Wednesday, August 11, 2021

The Captain (2017)

 


       “The Captain” (“Der Hauptmann) is a German/French/Polish movie in the German language.  It was directed and written by Robert Schwentke.  It is the tale of a German soldier named Willi Herold who took advantage of the chaos of the closing months of the war to carve his own little niche in the Holocaust.

                The movie opens in Germany in April, 1945.  Willi Herold (Max Hubacher) is a deserter.  He manages to escape from military police.  He comes upon the uniform of a German captain and takes on the guise.  As he moves along, he accumulates a motley crew of other deserters and proclaims them Kampfgruppe Herold.  They reach a camp full of deserters and Herold uses his rank to take over the camp.  He continues his descent into megalomania, but in a Germany ruled by megalomaniacs, he gets away with murder.  Literally.
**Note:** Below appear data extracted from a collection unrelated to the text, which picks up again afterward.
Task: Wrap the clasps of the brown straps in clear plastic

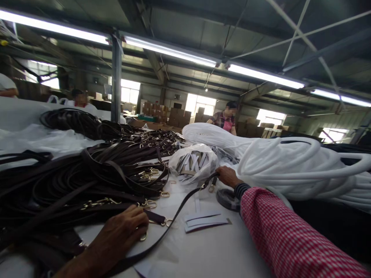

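Observation:
My right hand (pixel 227 176), in a red checked sleeve, is closed on the end of a dark strap (pixel 185 200). From there the strap runs down and left across the white table, passing in front of my left hand. A gold clasp (pixel 212 188) hangs just below my right fingers. My left hand (pixel 123 229) rests with curled fingers at the near edge of a pile of dark straps (pixel 101 166). Gold metal rings show around it, one (pixel 143 236) beneath its fingers. What those fingers grip, if anything, is hidden.
White strips (pixel 205 222) lie on the table (pixel 220 251) between my hands. Behind them stands a clear plastic bag (pixel 193 162) of strips. A dark coil (pixel 227 199) sits beside my right wrist. White tubing (pixel 284 162) heaps up on the right. A person (pixel 226 117) stands across the table.

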Motion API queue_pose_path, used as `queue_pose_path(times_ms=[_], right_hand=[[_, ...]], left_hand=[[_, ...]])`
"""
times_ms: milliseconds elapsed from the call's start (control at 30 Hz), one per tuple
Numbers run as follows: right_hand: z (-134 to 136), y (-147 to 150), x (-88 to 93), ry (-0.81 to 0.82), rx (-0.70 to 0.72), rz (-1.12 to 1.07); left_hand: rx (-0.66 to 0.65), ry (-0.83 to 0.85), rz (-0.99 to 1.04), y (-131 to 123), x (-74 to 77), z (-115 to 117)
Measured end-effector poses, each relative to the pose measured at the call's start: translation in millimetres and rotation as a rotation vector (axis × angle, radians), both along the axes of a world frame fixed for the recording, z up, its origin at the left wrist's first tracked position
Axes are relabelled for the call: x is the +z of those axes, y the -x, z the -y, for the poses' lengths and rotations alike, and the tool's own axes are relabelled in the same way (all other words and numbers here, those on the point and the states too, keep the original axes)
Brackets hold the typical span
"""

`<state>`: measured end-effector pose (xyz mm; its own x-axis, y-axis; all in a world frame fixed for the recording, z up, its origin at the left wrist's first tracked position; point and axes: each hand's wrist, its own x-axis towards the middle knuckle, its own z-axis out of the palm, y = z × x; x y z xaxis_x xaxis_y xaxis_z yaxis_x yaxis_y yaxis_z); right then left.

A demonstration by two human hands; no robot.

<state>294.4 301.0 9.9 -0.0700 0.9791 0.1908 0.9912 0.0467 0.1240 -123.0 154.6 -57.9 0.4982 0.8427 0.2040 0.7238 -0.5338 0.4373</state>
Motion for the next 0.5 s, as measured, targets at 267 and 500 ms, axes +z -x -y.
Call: queue_pose_path(times_ms=[267, 500], right_hand=[[30, 50, 90.1, -0.040, 0.472, -0.422], [85, 132, 126.6, 0.050, 0.911, -0.614]], left_hand=[[0.155, 0.035, 0.314, -5, 36.2, -9], [-0.024, 0.127, 0.676, -73, 121.1, -26]])
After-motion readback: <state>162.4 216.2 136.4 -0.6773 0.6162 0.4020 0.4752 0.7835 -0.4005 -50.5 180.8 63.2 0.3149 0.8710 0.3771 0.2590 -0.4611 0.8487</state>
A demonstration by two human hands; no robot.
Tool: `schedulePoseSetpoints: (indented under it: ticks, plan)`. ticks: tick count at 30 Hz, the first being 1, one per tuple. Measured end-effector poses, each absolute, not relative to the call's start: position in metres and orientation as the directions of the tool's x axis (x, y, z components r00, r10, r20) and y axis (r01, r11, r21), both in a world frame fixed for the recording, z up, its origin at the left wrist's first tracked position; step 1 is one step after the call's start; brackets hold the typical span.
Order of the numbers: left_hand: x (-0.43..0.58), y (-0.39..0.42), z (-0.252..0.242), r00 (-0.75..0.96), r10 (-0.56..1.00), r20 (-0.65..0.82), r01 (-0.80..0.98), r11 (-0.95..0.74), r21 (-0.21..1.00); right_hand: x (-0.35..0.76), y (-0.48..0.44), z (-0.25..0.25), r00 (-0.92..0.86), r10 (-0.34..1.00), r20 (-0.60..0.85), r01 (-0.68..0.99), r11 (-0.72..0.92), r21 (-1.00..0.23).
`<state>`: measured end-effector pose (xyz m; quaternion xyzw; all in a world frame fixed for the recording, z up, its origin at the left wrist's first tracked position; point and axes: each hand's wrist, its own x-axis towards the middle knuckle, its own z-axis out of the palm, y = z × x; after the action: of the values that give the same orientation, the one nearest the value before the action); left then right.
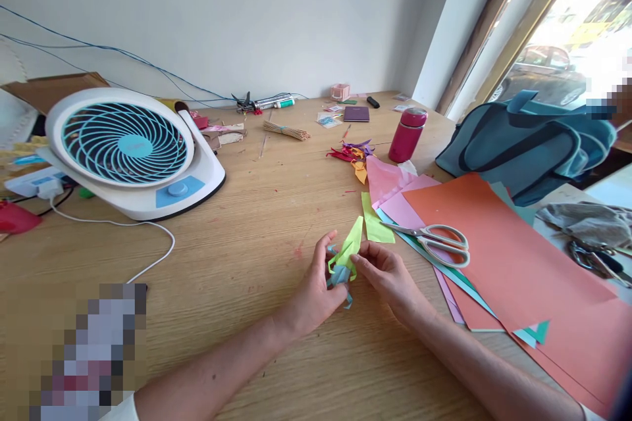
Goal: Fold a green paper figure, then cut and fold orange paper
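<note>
lime paper point(352, 241) partly hides the blue paper point(338, 275) gripped with it in both hands point(316, 289) point(390, 276).

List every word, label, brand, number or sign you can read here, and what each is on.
No text can be read with certainty.
Fan hub: a faint marking, too blurred to read.
White-and-green tube by the wall: any print is too small to read.
Dark purple booklet: any lettering on the cover is too small to make out.
Pixelated patch at lower left: nothing legible.
</note>
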<state>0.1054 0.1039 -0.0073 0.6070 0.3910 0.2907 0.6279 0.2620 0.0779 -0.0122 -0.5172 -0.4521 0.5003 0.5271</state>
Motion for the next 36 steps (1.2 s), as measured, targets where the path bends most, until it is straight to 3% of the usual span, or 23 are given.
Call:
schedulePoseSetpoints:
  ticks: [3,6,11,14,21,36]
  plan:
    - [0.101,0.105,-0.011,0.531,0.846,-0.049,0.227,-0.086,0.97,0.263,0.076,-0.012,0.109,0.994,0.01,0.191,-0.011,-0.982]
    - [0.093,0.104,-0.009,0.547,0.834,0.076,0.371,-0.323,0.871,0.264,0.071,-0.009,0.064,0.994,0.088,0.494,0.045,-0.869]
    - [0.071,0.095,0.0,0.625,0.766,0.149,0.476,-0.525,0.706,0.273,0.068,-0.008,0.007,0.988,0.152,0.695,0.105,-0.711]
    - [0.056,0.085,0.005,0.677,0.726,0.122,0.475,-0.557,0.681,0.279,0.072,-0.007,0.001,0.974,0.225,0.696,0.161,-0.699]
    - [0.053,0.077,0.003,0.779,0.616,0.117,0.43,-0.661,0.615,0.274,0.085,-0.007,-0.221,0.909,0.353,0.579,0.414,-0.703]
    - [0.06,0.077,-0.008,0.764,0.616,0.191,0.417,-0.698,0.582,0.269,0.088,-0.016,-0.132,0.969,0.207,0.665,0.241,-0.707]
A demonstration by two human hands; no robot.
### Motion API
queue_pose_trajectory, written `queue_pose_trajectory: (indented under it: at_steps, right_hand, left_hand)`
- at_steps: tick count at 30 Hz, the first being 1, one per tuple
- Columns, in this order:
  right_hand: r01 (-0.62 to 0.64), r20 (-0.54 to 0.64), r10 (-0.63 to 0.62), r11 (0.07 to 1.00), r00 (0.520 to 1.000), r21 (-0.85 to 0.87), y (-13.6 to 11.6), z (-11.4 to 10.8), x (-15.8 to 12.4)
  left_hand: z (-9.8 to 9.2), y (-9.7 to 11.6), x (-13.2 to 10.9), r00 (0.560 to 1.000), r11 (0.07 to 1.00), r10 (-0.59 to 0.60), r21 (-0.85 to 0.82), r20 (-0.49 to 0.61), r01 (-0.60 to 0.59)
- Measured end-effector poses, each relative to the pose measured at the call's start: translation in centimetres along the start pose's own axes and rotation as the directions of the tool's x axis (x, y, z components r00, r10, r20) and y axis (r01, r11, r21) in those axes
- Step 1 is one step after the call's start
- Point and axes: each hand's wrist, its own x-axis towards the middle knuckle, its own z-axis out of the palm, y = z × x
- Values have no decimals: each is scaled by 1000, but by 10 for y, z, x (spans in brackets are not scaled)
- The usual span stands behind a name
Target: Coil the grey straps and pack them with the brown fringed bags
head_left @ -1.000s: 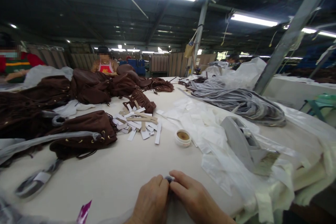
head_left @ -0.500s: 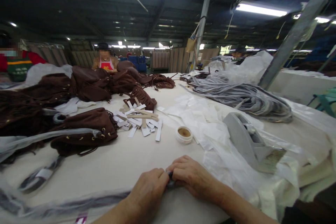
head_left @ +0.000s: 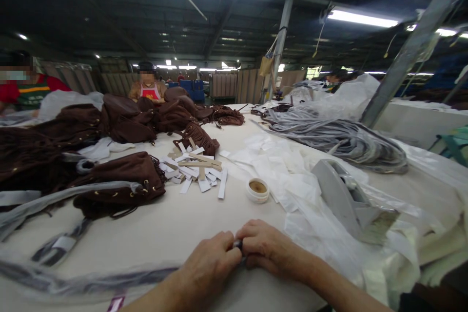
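My left hand [head_left: 210, 261] and my right hand [head_left: 268, 248] meet at the near edge of the table, both closed. Between their fingertips shows a small dark end of a plastic-wrapped strap [head_left: 238, 244]. The longer plastic-wrapped strap [head_left: 109, 280] runs in from the left and passes behind my left forearm. A purple-and-white label [head_left: 116, 303] lies beside it. Just beyond my hands stands a round white tub [head_left: 258, 197] with brownish contents. Several white and tan card strips [head_left: 199, 168] are heaped past the tub, to the left.
Dark brown bags [head_left: 124, 178] are piled along the left. A grey tape dispenser [head_left: 340, 195] stands on the right among white sheets [head_left: 292, 175], with a bundle of wrapped straps [head_left: 336, 141] behind. Co-workers [head_left: 148, 88] are across the table.
My hands stay pinched together on the strap, with fingers slightly shifted. The view has tilted a little. The co-worker at far left has moved slightly.
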Motion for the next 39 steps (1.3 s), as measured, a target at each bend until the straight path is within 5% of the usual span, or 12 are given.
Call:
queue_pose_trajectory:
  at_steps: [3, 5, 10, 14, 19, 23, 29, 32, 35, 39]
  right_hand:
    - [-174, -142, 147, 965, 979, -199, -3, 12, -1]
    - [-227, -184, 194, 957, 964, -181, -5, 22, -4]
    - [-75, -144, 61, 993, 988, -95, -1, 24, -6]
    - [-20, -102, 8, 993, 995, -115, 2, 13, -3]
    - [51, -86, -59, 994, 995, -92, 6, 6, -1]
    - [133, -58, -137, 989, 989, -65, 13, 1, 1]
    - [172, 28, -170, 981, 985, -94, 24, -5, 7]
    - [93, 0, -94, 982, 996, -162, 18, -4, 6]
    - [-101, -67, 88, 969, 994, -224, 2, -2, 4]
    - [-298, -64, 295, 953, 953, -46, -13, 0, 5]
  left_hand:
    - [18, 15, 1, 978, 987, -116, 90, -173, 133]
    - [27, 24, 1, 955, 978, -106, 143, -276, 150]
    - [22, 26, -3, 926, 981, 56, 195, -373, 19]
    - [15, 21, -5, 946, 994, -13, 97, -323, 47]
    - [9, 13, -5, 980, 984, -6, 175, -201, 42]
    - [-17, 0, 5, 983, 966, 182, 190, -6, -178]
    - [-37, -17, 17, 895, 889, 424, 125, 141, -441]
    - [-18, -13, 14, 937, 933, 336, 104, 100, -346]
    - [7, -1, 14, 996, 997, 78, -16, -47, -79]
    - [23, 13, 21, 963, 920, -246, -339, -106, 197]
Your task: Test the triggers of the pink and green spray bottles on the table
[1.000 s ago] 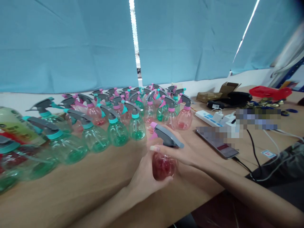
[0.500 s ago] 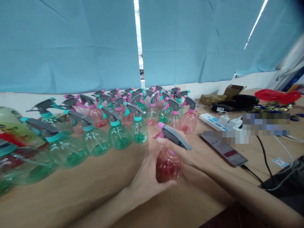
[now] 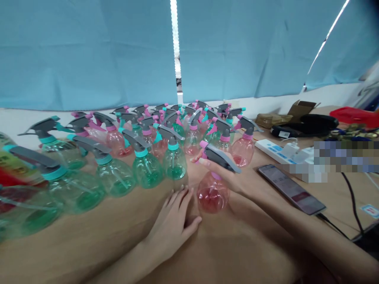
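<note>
On the wooden tabletop (image 3: 233, 252), just in front of the massed rows of bottles, a pink-tinted plastic spray bottle (image 3: 212, 193) stands between the two hands. Its grey trigger head (image 3: 220, 157) is held in the right hand (image 3: 227, 175). The right fingers (image 3: 201, 161) are together and clamped around the neck and head, with the tips reaching toward the head's pink-trimmed end.

Long axis of the trigger head: runs from that pink end, upper left, down to the grey tip, lower right, slanting across the view. The bottle body hangs below it, roughly upright. Its base is at or very near the wood; contact cannot be confirmed from this view.

Left hand (image 3: 170, 227): palm down on the wood, just left of the bottle. Left fingers (image 3: 177, 199) are slightly apart, holding nothing, and the thumb lies close to the bottle's lower left. Whether the thumb touches it cannot be told. The right hand is thus the one in firm contact.

Beyond: green spray bottles with teal collars (image 3: 145, 170) and pink spray bottles (image 3: 243, 152). To the right lie a smartphone (image 3: 291, 189) and a white power strip (image 3: 275, 152), with a blue curtain (image 3: 89, 51) behind the table.
</note>
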### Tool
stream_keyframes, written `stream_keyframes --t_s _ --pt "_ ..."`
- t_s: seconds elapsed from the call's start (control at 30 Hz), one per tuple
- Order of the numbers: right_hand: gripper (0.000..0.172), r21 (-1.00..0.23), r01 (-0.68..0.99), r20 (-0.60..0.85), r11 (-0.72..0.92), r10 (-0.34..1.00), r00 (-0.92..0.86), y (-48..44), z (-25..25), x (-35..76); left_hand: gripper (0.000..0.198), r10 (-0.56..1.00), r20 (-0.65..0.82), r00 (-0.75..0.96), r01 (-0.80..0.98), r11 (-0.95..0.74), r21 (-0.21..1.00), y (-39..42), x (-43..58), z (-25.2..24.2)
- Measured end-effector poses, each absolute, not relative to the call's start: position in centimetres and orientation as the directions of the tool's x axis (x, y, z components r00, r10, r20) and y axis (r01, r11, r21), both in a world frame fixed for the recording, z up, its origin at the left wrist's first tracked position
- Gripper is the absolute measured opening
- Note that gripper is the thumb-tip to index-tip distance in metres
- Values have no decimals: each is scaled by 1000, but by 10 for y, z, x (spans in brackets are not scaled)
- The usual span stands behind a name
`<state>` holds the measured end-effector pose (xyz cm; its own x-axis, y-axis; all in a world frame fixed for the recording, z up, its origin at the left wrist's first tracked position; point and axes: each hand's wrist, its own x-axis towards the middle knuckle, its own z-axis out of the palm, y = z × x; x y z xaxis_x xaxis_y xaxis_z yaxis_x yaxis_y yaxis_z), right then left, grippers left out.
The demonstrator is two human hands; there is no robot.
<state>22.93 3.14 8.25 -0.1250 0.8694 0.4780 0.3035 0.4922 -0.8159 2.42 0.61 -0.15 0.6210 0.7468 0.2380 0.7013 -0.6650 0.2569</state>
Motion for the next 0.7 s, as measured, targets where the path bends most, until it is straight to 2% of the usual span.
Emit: stream_keyframes --t_s 0.2,0.4,0.57,0.7 --pt "29 -818 261 478 513 858 -187 40 84 227 58 739 254 624 701 -673 236 7 25 -5" --pt "29 -774 371 489 514 856 -165 39 84 226 58 741 277 612 707 -669 228 7 25 -8" --pt "27 -800 294 487 524 852 -192 41 82 227 57 743 274 610 718 -665 203 7 25 -8" --pt "33 -807 272 496 524 852 -170 44 77 229 57 744 271 611 714 -666 216 7 25 -7"
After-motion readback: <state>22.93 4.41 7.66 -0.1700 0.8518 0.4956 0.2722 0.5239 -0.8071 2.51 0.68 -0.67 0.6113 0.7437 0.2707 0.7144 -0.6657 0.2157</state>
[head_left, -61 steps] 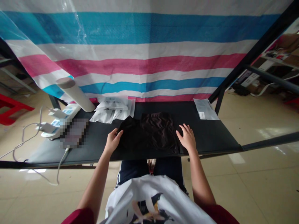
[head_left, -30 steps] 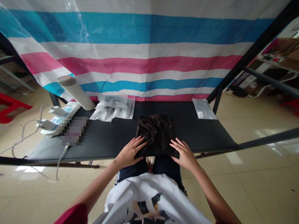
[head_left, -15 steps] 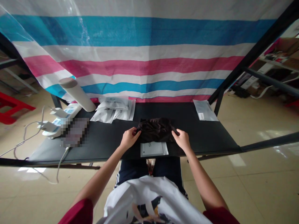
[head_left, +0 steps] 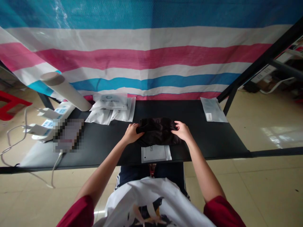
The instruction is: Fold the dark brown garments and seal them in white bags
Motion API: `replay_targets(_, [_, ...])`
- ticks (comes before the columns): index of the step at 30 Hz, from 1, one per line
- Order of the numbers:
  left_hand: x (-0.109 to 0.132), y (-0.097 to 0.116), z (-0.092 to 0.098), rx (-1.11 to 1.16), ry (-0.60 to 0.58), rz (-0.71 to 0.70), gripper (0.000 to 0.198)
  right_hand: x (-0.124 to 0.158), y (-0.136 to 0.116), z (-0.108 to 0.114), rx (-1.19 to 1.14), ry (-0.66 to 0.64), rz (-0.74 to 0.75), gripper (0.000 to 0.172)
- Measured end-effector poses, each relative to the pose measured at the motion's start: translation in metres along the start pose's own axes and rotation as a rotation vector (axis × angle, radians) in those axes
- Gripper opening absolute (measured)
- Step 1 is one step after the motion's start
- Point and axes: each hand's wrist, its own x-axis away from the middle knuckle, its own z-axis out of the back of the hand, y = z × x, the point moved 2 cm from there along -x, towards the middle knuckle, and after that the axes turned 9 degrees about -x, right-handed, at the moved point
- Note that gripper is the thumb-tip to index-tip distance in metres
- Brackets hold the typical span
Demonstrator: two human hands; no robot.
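A folded dark brown or black cloth garment (head_left: 157,132) lies on the black tabletop (head_left: 213,135), in front of my body. My left hand (head_left: 132,133) grips its left end, and my right hand (head_left: 182,131) holds its right end, with fingers curled over the fold. Just in front of the cloth, a flat white-framed plastic zip bag (head_left: 156,154) lies near the table's front edge, its upper edge close to the cloth.
Behind my hands lie a pile of white packaging bags (head_left: 110,108), and a cardboard tube (head_left: 65,91) lies at back left. A single bag (head_left: 213,109) sits at back right. A power strip with chargers (head_left: 49,121) and a pixelated block (head_left: 68,135) are at left.
The cloth has gone from a wide, flat shape to a narrower folded bundle. A zip bag now lies in front of it. Both hands have moved in and taken hold of its ends.
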Motion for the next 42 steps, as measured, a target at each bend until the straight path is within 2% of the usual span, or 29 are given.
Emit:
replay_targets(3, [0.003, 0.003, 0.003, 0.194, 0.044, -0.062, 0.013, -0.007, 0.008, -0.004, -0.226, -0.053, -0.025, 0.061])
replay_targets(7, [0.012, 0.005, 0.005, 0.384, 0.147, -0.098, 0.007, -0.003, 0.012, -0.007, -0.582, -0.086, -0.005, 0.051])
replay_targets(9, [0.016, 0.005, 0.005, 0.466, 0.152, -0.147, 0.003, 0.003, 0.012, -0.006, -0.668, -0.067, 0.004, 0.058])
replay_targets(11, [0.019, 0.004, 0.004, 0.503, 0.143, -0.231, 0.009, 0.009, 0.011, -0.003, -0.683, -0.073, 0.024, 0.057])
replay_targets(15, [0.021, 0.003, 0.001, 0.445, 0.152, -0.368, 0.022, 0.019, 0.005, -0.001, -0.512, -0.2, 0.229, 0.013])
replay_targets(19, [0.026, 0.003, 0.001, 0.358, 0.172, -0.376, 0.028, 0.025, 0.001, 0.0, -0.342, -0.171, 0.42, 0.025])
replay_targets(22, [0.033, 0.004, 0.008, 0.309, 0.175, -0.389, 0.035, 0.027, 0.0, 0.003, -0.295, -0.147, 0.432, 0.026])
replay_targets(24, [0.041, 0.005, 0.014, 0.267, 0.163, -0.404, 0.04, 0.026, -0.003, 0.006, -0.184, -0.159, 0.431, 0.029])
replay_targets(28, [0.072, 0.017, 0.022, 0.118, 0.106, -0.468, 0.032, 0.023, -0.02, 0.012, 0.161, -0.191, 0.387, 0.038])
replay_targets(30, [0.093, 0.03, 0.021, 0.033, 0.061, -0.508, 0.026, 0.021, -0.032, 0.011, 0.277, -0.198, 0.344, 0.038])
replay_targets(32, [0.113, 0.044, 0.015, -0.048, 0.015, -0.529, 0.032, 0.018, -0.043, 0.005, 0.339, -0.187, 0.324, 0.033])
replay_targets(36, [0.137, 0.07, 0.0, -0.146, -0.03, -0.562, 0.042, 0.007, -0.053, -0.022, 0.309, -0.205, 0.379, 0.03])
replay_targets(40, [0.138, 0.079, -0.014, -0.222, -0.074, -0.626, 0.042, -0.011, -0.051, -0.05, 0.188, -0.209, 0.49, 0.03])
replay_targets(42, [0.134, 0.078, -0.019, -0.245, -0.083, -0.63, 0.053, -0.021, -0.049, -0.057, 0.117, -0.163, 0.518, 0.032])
                “The Captain” starts out making you wonder who this German version of Sad Sack is.  It stays interesting throughout as we learn just how far a Sad Sack with power and status will go.  The movie reminded me of that famous experiment where they got regular people to give more and more powerful shocks to test subjects.  However, in this case, it is apparent that Herold was not just a regular Josef corrupted by power.  He clearly was warped and the situation brought his demons out.  The movie answers the question:  what happens when you give power to a sociopath?   And his evil attracts others who have demons.  He is not the anti-hero you see in some modern war movies.  Hubacher is outstanding as the amoral Herold.  The rest of the cast is good.  There are several meaty roles.  Herold attracts a motley crew and his main henchman is a psychotic drunkard named Kipinski (Frederick Lau).  He’s a psycho and Herold is a sadist.  And yet, they don’t really stand out in Nazi Germany towards the end.  One theme is that the more brazen you are, the more you can get away with.  What Herold gets away with are war crimes.  Appropriate to the mood, the film is in crisp black and white.  For that reason and because of the take no prisoners plot, the movie is not for everyone.  After all the terrible, head-shaking things Herod gets away with, the audience doesn’t get closure except through a footnote.  But it’s not a movie that promises closure.  It is a movie that firmly fits in the anti-war vein by showing the lower level of the Nazi pyramid of evil.

GRADE  =  B

HISTORICAL ACCURACY:   The most amazing thing about the movie is it is very accurate.  What appears to be a screenplay invented to show that power corrupts, is actually a near documentary about Willi Herold.  Willi was born poor.  He was kicked out of the Hitler Youth for refusing to participate.  However, in 1943, he was drafted at age 18.  He proved to be a good soldier.  He was awarded the Iron Cross for taking out two tanks at Salerno.  When his unit got relocated to Germany in 1945, he got separated from his unit.  It is unclear whether he was a deserter.  He ran into an abandoned car and found a captain’s uniform in it.  On April 11, he entered an Emslandlager camp which held deserters.  Herold claimed he was under direct orders from Hitler and the camp commandant fell for it.  In the next eight days, Herold and his gang executed 90 prisoners for various infractions.  An air raid ended his reign of terror as most of the inmates escaped.  He and his cronies hit the road and continued their depredations.  Finally, he was arrested by German authorities and was convicted of his crimes after confessing.  He was subsequently released by mistake.  He returned to his home town, but was arrested for stealing a loaf of bread.  Upon examining his record, he was discovered to be a war criminal and turned over to the British.  He and some of his men were forced to exhume 125b bodies at the Emslandlager camp.  He was convicted of 125 murders and executed via guillotine in 1946.  By this time he was known as the “Executioner of Emsland”.